I'd like to merge rows of two data frames - df1 and df2 using column A:
#df1
A <- c('ab','ab','bc','bc','bc','cd')
B <- floor(runif(6, min=0, max=10))
C <- floor(runif(6, min=0, max=10))
D <- floor(runif(6, min=0, max=10))
E <- c('a, b, c','a, d, e','a, g, h','d, e, f','a, d, f','f, j')
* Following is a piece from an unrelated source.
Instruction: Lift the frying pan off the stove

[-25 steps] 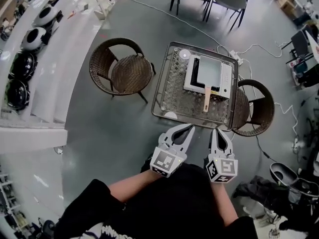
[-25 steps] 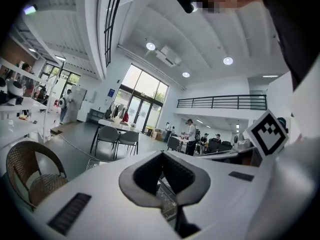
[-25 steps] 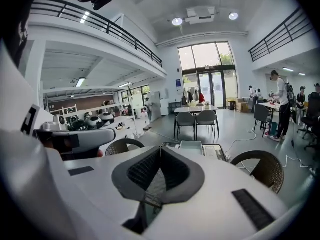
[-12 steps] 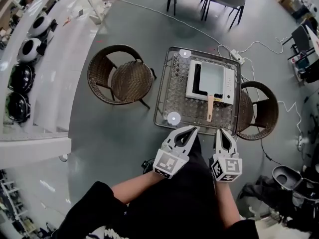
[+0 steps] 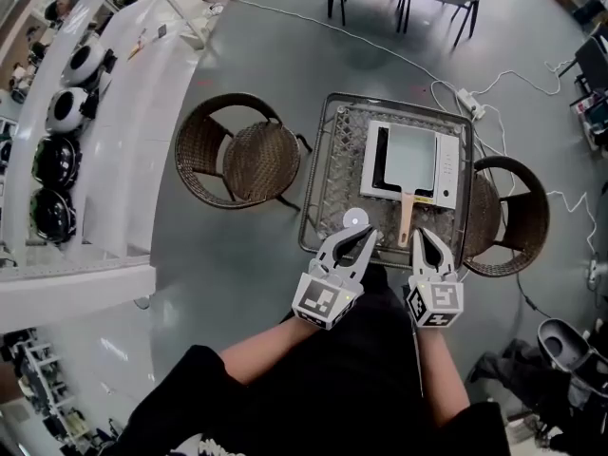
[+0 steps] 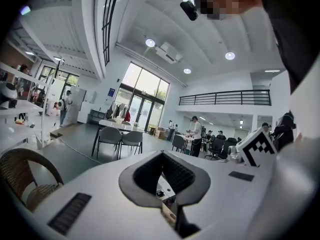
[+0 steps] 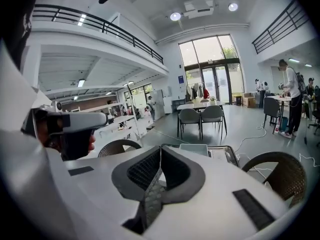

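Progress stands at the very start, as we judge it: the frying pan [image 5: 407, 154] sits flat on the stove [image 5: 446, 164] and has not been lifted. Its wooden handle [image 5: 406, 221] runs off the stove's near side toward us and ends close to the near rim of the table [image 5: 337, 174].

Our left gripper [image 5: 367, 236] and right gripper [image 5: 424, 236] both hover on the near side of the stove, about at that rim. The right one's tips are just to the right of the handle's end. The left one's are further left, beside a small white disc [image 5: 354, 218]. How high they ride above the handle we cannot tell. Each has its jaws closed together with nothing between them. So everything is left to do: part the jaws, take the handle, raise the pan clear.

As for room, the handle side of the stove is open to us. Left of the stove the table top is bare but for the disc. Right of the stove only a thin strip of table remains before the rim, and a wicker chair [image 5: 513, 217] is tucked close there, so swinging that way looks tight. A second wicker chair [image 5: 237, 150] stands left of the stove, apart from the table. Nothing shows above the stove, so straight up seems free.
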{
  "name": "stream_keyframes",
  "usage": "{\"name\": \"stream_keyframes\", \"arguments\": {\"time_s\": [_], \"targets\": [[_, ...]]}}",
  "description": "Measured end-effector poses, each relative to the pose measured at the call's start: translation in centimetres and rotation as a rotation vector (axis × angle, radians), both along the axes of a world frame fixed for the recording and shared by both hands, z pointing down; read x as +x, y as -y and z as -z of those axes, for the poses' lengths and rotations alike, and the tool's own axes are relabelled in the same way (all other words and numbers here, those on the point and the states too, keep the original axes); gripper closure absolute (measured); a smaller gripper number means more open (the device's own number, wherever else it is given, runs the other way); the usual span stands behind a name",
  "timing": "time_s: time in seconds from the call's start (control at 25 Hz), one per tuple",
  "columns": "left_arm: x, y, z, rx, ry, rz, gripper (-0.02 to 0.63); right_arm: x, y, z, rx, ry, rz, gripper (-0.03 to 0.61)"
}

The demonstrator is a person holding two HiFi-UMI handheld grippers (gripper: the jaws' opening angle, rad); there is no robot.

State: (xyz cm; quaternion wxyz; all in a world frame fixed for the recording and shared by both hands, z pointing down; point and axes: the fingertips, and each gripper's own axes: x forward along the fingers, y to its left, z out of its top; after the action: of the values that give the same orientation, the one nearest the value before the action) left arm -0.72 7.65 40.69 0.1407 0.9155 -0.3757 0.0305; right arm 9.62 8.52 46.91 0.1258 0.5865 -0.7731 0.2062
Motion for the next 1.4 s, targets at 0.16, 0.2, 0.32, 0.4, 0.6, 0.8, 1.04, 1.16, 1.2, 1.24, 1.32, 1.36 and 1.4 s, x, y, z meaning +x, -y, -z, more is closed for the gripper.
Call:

df1 <- data.frame(A,B,C,D,E)
df1
A B C D E
1 ab 5 4 3 a, b, c
2 ab 9 4 0 a, d, e
3 bc 4 4 9 a, g, h
4 bc 5 5 6 d, e, f
5 bc 1 6 6 a, d, f
6 cd 1 2 0 f, j
#df2
A <- c('ab','bc','cd')
B <- floor(runif(3, min=0, max=10))
E <- c('a, d','d, f','n, m')
df2 <- data.frame(A,B,E)
df2
A B E
1 ab 4 a, d
2 bc 7 d, f
3 cd 1 n, m
I can do simply:
df3 <- merge(x=df1, y=df2, by='A', all.x = TRUE)
However there's condition of merging. Namely, I'd like to merge only rows from df2 to df1 when all substrings (column E) from df2 are present in df1, so the output should look like this:
df3
A B C D E A.y B.y E.y
1 ab 5 4 3 a, b, c NA NA NA
2 ab 9 4 0 a, d, e, ab 6 a, d
3 bc 4 4 9 a, g, h NA NA NA
4 bc 5 5 6 d, e, f bc 7 d, f
5 bc 1 6 6 a, d, f bc 7 d, f
6 cd 1 2 0 f, j NA NA NA
I know there's an option using %in% regarding vector comparison. However I have strings, should I first do some strsplit and unlist and then perform the comparison?